*** GIVEN INFORMATION Section Begins ***
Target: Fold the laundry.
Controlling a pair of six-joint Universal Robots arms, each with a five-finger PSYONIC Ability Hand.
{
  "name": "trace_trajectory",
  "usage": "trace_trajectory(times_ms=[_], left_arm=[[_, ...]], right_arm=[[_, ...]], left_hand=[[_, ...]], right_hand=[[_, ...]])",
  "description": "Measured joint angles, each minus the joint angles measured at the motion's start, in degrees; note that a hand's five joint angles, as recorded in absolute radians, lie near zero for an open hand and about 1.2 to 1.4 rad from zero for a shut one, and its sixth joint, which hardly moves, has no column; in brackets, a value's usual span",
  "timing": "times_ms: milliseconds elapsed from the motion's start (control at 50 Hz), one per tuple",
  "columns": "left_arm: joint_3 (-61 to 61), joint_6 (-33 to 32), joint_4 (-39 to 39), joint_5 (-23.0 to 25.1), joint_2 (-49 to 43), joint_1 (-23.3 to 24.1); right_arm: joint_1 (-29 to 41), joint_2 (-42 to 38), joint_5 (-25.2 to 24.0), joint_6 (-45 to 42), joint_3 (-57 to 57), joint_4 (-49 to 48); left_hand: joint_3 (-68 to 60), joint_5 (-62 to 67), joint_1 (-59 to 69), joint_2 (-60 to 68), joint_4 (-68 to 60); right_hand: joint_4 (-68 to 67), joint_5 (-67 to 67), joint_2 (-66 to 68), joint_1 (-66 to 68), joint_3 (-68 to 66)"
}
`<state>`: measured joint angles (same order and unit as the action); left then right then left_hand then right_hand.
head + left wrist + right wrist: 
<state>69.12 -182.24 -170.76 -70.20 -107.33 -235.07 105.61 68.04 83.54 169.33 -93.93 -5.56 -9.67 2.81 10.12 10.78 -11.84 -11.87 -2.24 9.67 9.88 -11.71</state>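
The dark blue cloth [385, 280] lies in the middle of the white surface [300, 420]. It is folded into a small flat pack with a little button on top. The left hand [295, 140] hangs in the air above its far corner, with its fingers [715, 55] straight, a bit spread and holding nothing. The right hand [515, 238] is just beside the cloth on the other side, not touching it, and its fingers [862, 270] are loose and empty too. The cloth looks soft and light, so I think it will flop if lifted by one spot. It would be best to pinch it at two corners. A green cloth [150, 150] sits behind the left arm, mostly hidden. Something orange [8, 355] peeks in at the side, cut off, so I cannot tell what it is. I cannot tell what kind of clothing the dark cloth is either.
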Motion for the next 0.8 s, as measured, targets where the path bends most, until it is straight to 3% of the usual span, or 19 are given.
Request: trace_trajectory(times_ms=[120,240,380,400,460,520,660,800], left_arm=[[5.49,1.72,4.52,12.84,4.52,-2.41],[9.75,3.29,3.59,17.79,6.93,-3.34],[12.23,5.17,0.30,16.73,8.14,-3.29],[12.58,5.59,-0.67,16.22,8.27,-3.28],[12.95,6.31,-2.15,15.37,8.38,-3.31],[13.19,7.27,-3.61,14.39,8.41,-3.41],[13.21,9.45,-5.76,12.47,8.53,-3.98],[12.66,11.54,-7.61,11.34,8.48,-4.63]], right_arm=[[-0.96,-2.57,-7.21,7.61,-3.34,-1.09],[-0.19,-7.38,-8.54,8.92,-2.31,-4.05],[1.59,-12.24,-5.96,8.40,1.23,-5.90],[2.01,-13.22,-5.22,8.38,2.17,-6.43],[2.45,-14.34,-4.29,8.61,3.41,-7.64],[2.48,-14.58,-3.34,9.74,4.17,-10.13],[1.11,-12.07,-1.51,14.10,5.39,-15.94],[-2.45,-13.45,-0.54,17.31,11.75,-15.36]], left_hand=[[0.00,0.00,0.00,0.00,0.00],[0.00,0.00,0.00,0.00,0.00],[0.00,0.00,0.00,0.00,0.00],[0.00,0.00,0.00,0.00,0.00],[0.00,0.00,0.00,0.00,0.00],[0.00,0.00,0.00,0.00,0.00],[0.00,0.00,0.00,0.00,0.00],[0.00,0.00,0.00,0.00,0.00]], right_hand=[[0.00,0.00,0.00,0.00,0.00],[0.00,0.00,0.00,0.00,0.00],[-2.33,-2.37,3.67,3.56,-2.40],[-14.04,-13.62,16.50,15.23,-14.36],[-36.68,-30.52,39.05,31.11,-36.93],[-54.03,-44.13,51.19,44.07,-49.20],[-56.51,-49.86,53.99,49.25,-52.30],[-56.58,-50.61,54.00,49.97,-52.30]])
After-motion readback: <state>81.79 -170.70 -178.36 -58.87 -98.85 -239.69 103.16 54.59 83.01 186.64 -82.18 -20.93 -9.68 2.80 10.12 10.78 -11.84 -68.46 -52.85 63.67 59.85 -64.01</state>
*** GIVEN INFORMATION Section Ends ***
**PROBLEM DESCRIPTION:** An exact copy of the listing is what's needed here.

**YOUR RESPONSE:**
Target: Fold the laundry.
Controlling a pair of six-joint Universal Robots arms, each with a five-finger PSYONIC Ability Hand.
{
  "name": "trace_trajectory",
  "usage": "trace_trajectory(times_ms=[_], left_arm=[[_, ...]], right_arm=[[_, ...]], left_hand=[[_, ...]], right_hand=[[_, ...]])",
  "description": "Measured joint angles, each minus the joint angles measured at the motion's start, in degrees; note that a hand's five joint angles, as recorded in absolute radians, lie near zero for an open hand and about 1.2 to 1.4 rad from zero for a shut one, and its sixth joint, which hardly moves, has no column; in brackets, a value's usual span",
  "timing": "times_ms: milliseconds elapsed from the motion's start (control at 50 Hz), one per tuple",
  "columns": "left_arm: joint_3 (-61 to 61), joint_6 (-33 to 32), joint_4 (-39 to 39), joint_5 (-23.0 to 25.1), joint_2 (-49 to 43), joint_1 (-23.3 to 24.1); right_arm: joint_1 (-29 to 41), joint_2 (-42 to 38), joint_5 (-25.2 to 24.0), joint_6 (-45 to 42), joint_3 (-57 to 57), joint_4 (-49 to 48); left_hand: joint_3 (-68 to 60), joint_5 (-62 to 67), joint_1 (-59 to 69), joint_2 (-60 to 68), joint_4 (-68 to 60); right_hand: joint_4 (-68 to 67), joint_5 (-67 to 67), joint_2 (-66 to 68), joint_1 (-66 to 68), joint_3 (-68 to 66)"
}
`<state>`: measured joint angles (same order and unit as the action); left then right then left_hand then right_hand.
head + left wrist + right wrist: 
<state>69.12 -182.24 -170.76 -70.20 -107.33 -235.07 105.61 68.04 83.54 169.33 -93.93 -5.56 -9.67 2.81 10.12 10.78 -11.84 -11.87 -2.24 9.67 9.88 -11.71</state>
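The dark blue cloth [385, 280] lies in the middle of the white surface [300, 420]. It is folded into a small flat pack with a little button on top. The left hand [295, 140] hangs in the air above its far corner, with its fingers [715, 55] straight, a bit spread and holding nothing. The right hand [515, 238] is just beside the cloth on the other side, not touching it, and its fingers [862, 270] are loose and empty too. The cloth looks soft and light, so I think it will flop if lifted by one spot. It would be best to pinch it at two corners. A green cloth [150, 150] sits behind the left arm, mostly hidden. Something orange [8, 355] peeks in at the side, cut off, so I cannot tell what it is. I cannot tell what kind of clothing the dark cloth is either.
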Motion for the next 0.8 s, as measured, targets where the path bends most, until it is straight to 3% of the usual span, or 19 are given.
Request: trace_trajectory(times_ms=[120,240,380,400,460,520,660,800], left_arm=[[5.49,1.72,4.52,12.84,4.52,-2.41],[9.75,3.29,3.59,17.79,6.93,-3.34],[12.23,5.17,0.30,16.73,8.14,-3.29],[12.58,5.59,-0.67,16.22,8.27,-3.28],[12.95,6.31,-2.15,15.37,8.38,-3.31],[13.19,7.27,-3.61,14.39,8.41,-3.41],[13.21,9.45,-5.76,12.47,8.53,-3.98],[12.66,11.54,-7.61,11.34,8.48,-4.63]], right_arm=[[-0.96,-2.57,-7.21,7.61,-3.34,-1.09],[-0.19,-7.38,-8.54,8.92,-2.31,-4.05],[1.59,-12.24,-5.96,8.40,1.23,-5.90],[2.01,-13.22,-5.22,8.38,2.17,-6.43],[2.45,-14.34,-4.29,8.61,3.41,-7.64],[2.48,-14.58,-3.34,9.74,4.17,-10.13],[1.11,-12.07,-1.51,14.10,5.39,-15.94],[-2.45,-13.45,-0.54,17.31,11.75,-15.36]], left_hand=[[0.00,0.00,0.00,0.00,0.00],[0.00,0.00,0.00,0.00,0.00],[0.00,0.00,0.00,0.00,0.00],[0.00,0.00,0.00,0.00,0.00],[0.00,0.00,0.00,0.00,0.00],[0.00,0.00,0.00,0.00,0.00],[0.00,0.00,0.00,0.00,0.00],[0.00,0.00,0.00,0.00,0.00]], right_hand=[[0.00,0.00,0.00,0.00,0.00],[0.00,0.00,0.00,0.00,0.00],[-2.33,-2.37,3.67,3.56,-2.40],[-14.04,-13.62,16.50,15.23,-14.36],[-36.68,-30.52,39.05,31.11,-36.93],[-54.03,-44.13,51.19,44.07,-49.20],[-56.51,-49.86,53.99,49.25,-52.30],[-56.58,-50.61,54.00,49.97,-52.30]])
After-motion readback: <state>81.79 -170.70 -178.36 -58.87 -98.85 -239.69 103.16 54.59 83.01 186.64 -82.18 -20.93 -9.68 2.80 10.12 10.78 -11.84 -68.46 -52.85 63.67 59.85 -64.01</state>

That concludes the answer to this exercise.